Typically, your client computers will use the registry to remember the path to the installation files. However, the Distribute Software Updates Wizard configures the Office update installation program to run under an SMS local machine account (i.e., clientmachineSMSCliToknAcct&), and this account might not have access to the installation files share. In this case, an installation will fail unless you make your source binaries available to the distribution point.
An alternative is to manually inform the update application where to find the source binaries, then configure the program to run under a domain client software installation account that has access to these source binaries. (Network shares mapped to drive letters might also cause problems for the Distribute Software Updates Wizard.) For example, rather than use W:Visio 2002 Professional, you might inform the update application that the source binaries reside in \servernameapplicationsVisio 2002 Professional.

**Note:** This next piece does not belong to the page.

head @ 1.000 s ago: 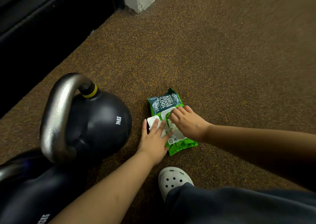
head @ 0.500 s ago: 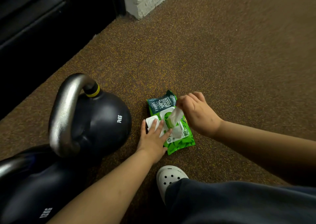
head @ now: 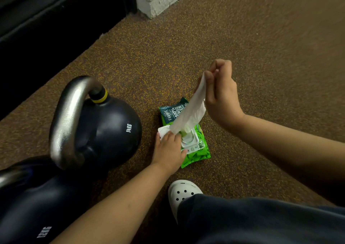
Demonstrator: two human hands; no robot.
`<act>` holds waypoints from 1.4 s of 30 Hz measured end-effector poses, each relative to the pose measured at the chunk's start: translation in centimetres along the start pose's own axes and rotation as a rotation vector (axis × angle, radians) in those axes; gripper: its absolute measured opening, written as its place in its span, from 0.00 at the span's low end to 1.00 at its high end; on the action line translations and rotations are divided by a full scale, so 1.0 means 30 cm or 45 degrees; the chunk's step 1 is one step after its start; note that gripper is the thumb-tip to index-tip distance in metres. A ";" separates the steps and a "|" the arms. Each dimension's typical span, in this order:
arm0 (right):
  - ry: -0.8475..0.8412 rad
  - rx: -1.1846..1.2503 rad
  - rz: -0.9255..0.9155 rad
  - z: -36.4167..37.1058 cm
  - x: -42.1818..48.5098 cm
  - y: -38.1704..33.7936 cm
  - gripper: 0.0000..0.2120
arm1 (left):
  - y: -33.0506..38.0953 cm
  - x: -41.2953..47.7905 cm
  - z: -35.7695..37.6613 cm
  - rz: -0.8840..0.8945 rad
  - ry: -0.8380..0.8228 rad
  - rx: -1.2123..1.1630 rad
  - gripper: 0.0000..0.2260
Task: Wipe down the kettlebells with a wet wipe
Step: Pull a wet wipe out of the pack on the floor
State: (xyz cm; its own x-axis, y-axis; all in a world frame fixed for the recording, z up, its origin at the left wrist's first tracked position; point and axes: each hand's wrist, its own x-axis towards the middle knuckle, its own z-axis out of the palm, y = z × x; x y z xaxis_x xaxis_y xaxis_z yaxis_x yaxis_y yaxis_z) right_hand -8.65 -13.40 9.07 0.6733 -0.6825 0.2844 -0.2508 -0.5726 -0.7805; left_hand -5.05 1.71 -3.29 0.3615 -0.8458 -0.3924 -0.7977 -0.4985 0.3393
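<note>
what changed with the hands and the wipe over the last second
The right hand pinched a wet wipe at the opening of the pack and pulled it up and to the right; the wipe now stretches from the pack to the raised fingers. The left hand stays pressed on the pack. The 14 kg kettlebell and 12 kg kettlebell have not moved.

Dim, warm light from overhead tints the speckled rubber floor brown, while the upper-left corner sinks to near black. Soft highlights streak the steel handle of the 14 kg kettlebell and sheen its glossy body. Shadows are diffuse. The wide lens curves the frame edges, and fine detail looks slightly soft
</note>
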 end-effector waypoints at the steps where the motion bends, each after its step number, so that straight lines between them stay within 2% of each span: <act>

Also, the self-installing Office updates don't provide an optimal means for suppressing the UI. Microsoft offers a slightly cumbersome workaround to this problem: You can manually extract the update files to the package source folders, then edit the ohotfix.ini file (which is included with the Office update files) to turn off the UI. This workaround burdens the Office update-deployment process and might require that you manually test and tweak the deployment packages.
On the Right Path
Kudos to Microsoft for the broad patch-management approach that characterizes the release of these update-management tools. Whether you prefer SUS's hands-off approach or relish the more powerful SMS 2.0 SUS Feature Pack's flexibility, chances are you'll find one of these solutions helpful in keeping up with the rising tide of updates, patches, and hotfixes. And remember: We're seeing only the first releases of these tools. Based on experience, we can expect Microsoft to improve the tools in future releases.